ASSIGNMENT: Among the entries below, please show each line that carries the word "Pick".

DATA FOR PROCESSING:
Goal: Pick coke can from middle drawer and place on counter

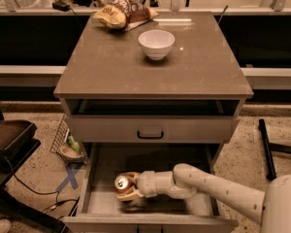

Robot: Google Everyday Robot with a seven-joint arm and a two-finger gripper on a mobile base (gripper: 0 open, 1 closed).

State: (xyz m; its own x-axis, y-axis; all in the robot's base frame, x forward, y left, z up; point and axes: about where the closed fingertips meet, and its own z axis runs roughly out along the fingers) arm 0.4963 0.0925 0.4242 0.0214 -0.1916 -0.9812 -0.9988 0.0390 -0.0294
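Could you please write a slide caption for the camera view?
Gripper closed on the coke can inside the open middle drawer, beneath the counter holding a white bowl.

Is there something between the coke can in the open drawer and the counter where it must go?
Nothing visible blocks it. The gripper is closed around the coke can in the middle drawer, pulled out past the drawer front. On the counter, a white bowl and snack bag sit toward the back.
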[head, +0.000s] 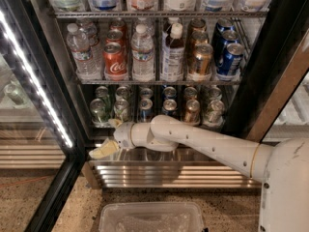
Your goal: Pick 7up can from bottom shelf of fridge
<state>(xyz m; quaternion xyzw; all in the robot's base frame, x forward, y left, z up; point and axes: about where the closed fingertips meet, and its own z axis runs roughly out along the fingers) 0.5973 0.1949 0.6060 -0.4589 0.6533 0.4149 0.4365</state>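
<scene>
The fridge (254,76) stands open. On its bottom shelf (219,125) are rows of cans. Two green 7up cans stand at the far left, one in front (98,111) and one behind (102,94). My white arm reaches in from the right, low across the shelf front. My gripper (108,137) is at the shelf's left end, just below and in front of the front green can. Its cream fingers (102,150) are spread apart and hold nothing. The arm hides part of the shelf's front rail.
Silver, blue and gold-brown cans (191,111) fill the rest of the bottom shelf. Bottles and a Coca-Cola can (115,60) stand on the rack above. The glass door with its LED strip (35,81) is open at left. A ribbed steel base (169,177) and a clear plastic bin (149,219) lie below.
</scene>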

EXPECTED ANSWER:
Goal: Pick coke can from middle drawer and place on counter
Your goal: Pick 7up can from bottom shelf of fridge

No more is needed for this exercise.